The first organically templated layered iron phosphate: Hydrothermal synthesis, structure, magnetic properties, and the Mössbauer spectrum of [H3NCH2CH2NH3] 0.5[Fe(OH)(PO4)]

The first organically templated, layered iron phosphate [H₃NCH₂CH₂NH₃] _0.5[Fe(OH)(PO₄)], 1, has been prepared and characterized via single crystal X-ray diffraction, variable temperature magnetic susceptibility measurements, and Mössbauer spectroscopy.
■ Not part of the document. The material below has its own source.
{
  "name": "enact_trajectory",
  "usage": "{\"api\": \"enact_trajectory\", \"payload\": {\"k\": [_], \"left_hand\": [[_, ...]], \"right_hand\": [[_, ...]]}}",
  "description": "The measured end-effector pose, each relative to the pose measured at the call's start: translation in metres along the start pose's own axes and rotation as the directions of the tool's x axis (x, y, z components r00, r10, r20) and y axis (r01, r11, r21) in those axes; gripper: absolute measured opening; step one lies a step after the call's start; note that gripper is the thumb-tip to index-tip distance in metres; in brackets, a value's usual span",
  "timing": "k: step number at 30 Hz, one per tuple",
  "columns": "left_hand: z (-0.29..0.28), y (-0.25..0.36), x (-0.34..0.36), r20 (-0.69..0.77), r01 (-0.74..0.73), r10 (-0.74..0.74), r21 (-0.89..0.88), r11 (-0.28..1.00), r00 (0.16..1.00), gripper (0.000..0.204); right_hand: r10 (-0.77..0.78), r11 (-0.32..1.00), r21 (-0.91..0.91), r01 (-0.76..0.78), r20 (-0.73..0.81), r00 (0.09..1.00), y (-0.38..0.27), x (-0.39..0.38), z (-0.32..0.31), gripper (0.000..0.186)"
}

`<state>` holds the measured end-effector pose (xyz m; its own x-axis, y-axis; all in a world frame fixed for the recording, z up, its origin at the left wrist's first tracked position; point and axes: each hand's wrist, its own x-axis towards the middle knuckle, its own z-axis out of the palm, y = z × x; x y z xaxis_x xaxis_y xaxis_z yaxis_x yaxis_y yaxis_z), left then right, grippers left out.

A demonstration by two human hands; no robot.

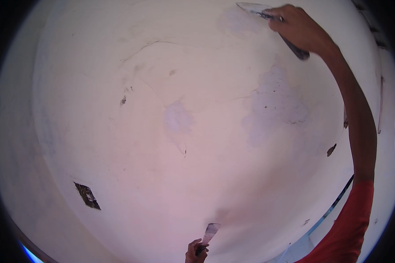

Phosphate 1 is synthesized from the hydrothermal reaction of FeCl₃, H₃PO₄, ethylenediamine, and H₂O in the mole ratio 1:3.6:4.2:444 for 64 h at 160°C and exhibits a layered structure consisting of infinite chains of edge-sharing {FeO₆} octahedra linked into finite 2-D sheets by {PO₄} tetrahedra that possess terminal P=O groups which protrude into the interlamellar space. The infinite edge-sharing chains display a pairwise puckering resulting from the presence of trans μ²-OH groups arranged in a zig-zag fashion along the chain. The charge compensating ethylenediammonium cations contact both adjacent layers via an elaborate and complicated hydrogen bonded network. Crystal data for 1: FePO₅NCH₆, monoclinic, space group P2₁/c, a = 4.5010(7) Å, b = 6.114(1) Å, c = 18.460(3) Å, β = 94.59(1)°, V = 56.4(1) Å, Z = 2, d_calc = 2.608 g · cm^-3; 1650 reflections, R = 0.049. Variable temperature Mossbauer data, dc magnetization, and ac susceptibility measurements show that 1 undergoes a transition to a weak ferromagnetic State near 30 K.